Here again, setting up this service on the target system is made extremely easy by the Ansible collection for streams for Apache Kafka:
---
- name: "Ansible Playbook to install a Kafka Connect ensemble with auth"
hosts: connect
gather_facts: yes
vars_files:
- vars.yml
collections:
- redhat.amq_streams
tasks:
- name: "Ensure Kafka Connect is running"
ansible.builtin.include_role:
name: redhat.amq_streams.amq_streams_connect
vars:
connectors:
- { name: "file", path: "connectors/file.yml" }
post_tasks:
- name: "Validate that Kafka Connect deployment is functional."
ansible.builtin.include_role:
name: redhat.amq_streams.amq_streams_connect
tasks_from: validate.yml
The sole configuration specific to Kafka Connect is the file connector. It is needed only because Kafka Connect can be started without any connectors. In a real-life use case, it's not an issue as, obviously, such a component would not be deployed with a set of predefined connectors matching the requirement of the applications utilizing the cluster.
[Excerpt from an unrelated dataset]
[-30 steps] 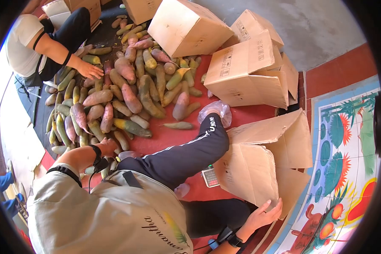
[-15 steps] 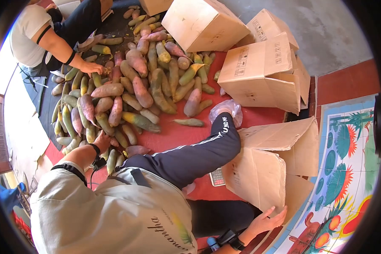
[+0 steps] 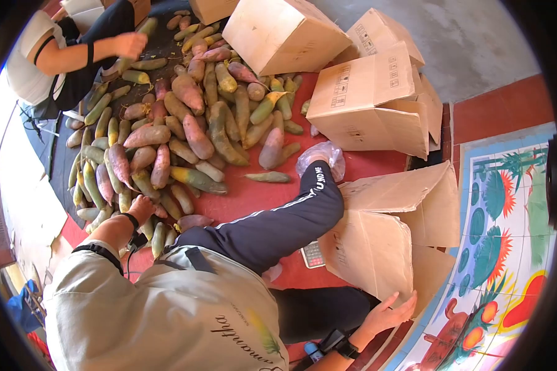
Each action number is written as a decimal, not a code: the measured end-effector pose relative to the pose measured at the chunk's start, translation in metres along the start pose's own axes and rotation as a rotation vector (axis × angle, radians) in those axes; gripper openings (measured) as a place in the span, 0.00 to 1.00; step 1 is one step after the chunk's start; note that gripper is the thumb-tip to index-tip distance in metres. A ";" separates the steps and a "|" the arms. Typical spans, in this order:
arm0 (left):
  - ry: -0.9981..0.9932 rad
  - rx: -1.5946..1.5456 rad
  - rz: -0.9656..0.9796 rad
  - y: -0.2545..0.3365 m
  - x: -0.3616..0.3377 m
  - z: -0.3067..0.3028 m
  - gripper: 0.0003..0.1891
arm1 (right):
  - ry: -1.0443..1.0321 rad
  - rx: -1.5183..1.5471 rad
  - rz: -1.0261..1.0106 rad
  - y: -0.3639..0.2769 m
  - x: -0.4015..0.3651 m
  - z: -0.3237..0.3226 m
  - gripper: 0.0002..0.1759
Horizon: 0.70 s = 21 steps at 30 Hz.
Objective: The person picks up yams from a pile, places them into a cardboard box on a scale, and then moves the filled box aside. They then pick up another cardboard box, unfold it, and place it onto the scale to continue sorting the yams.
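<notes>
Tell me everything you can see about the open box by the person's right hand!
The open box looks like plain brown cardboard, with creases and faint marks on one side. Its flaps spread unevenly. It stands between the red floor and the painted tiles, beside a small keypad. The right hand seems to touch its lower edge. I can't tell whether anything is inside.

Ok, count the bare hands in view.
3: wearer's left hand at long green-and-pink root vegetables, right hand against open brown cardboard box, co-worker's hand upper left. Others may be hidden.
</notes>
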<state>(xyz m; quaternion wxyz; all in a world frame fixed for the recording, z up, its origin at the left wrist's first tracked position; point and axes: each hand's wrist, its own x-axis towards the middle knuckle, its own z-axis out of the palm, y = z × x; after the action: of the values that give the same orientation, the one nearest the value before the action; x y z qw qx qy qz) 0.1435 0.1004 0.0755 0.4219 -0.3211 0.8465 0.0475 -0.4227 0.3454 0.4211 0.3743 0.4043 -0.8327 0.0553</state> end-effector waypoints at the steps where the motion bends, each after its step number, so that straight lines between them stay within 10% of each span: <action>1: 0.009 0.007 0.004 -0.002 0.001 -0.003 0.14 | -0.009 0.001 0.011 -0.001 0.000 -0.001 0.22; 16: -0.339 -0.134 0.008 -0.027 -0.004 -0.137 0.34 | 0.011 0.154 0.093 -0.009 0.002 -0.005 0.23; 21: 0.071 -0.507 -0.071 -0.059 -0.007 -0.207 0.37 | 0.053 0.123 0.061 -0.016 0.000 -0.012 0.24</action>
<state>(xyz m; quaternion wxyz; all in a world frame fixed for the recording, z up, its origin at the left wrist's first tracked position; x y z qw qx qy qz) 0.0392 -0.0150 0.2248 0.2992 -0.4478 0.8100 0.2321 -0.4045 0.3396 0.4265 0.3690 0.3993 -0.8294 0.1284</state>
In our demonstration, we add this connector only for the installation to be successful:
$ ansible-playbook -i inventory connect.yml -e @service_account.yml
Note
In our demonstration we install each component on the same host, which means that the Red Hat service authentication data could be omitted in the command line above, as Kafka is already available on the target. However, in a real-life scenario, Kafka Connect will most likely run on a different system and thus require those identification information to set up the service.
Summary
Thanks to both Ansible and its collection for streams for Apache Kafka, we have deployed a fully operational and ready to be used cluster, with only a set of simple playbooks. This setup works on one machine, but could be effortlessly utilized for hundreds of systems. The only change required is to modify the inventory accordingly.
From now on, managing the cluster is also made easier by Ansible. New topics can handily be added to the configuration and deployed. Advanced features, such as authentication between components, can be implemented leveraging functionalities of the streams for Apache Kafka collection. Last but not the least, Ansible can help automate the update of the cluster. It's a difficult subject that needs to be handled according to the usage made of the system, so there is no "out of the box" solution for this, however the collection and the primitives of Ansible, provides a lot assistance to manage such critical operation.